Managing dependencies and external libraries is about keeping your project reliable, secure, and compliant. The best approach is to explicitly specify versions, minimize what you depend on, keep everything up to date, and actively track licenses and security advisories.

Explicit versioning and a lock strategy ensure builds are reproducible. When you pin exact versions (or rely on a lockfile), you avoid surprise breaks caused by newer, incompatible releases appearing in your environment. This stability is crucial for testing, deployment, and maintenance.

Minimizing external dependencies reduces the attack surface and the number of things that can go wrong. Each library adds potential bugs, security flaws, and licensing obligations. By judiciously choosing dependencies and removing unnecessary ones, you lower risk and simplify maintenance.
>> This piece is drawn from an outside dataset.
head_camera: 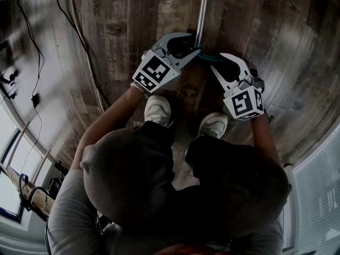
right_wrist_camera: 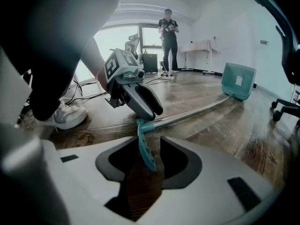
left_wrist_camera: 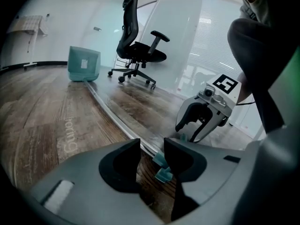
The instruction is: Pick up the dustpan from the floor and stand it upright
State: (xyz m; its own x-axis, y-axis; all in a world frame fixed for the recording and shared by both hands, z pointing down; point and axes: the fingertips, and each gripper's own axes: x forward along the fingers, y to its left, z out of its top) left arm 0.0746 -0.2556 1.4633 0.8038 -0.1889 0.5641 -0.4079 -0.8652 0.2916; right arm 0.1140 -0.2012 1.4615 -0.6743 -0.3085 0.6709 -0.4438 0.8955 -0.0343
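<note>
The dustpan lies flat on the wooden floor. Its teal pan (left_wrist_camera: 84, 63) (right_wrist_camera: 239, 81) is far off, and its long metal pole (head_camera: 202, 9) (right_wrist_camera: 197, 111) runs back to a teal grip (head_camera: 210, 58) (right_wrist_camera: 146, 149) in front of my feet. My left gripper (head_camera: 195, 44) (left_wrist_camera: 152, 156) is open at the pole's near end, with the teal grip (left_wrist_camera: 161, 165) showing just beyond its jaws. My right gripper (head_camera: 217, 61) (right_wrist_camera: 151, 161) is open with the teal grip standing in the gap, its pads clear of it. Each gripper shows in the other's view: the right gripper (left_wrist_camera: 187, 132) and the left gripper (right_wrist_camera: 154, 110).
My white shoes (head_camera: 158, 109) (head_camera: 212, 124) stand just behind the grippers. Black cables (head_camera: 79, 41) trail over the floor at the left. An office chair (left_wrist_camera: 138, 46) stands beyond the pan by a glass wall. A person (right_wrist_camera: 168, 41) stands at the room's far end near a table.
</note>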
Regularly updating dependencies keeps you protected against known vulnerabilities and bugs. A routine to review and upgrade components—guided by automated tests—helps maintain compatibility while reducing risk over time.

Tracking licenses and security advisories is essential for legal and safety reasons. License tracking ensures you can legally use and distribute the code, especially in combined or commercial projects. Monitoring security advisories lets you respond quickly to vulnerabilities with patches or mitigations.

Examples of practical steps include using a package manager with a lockfile, specifying exact versions, conducting periodic dependency reviews, enabling vulnerability scanning, and maintaining a license and compliance record.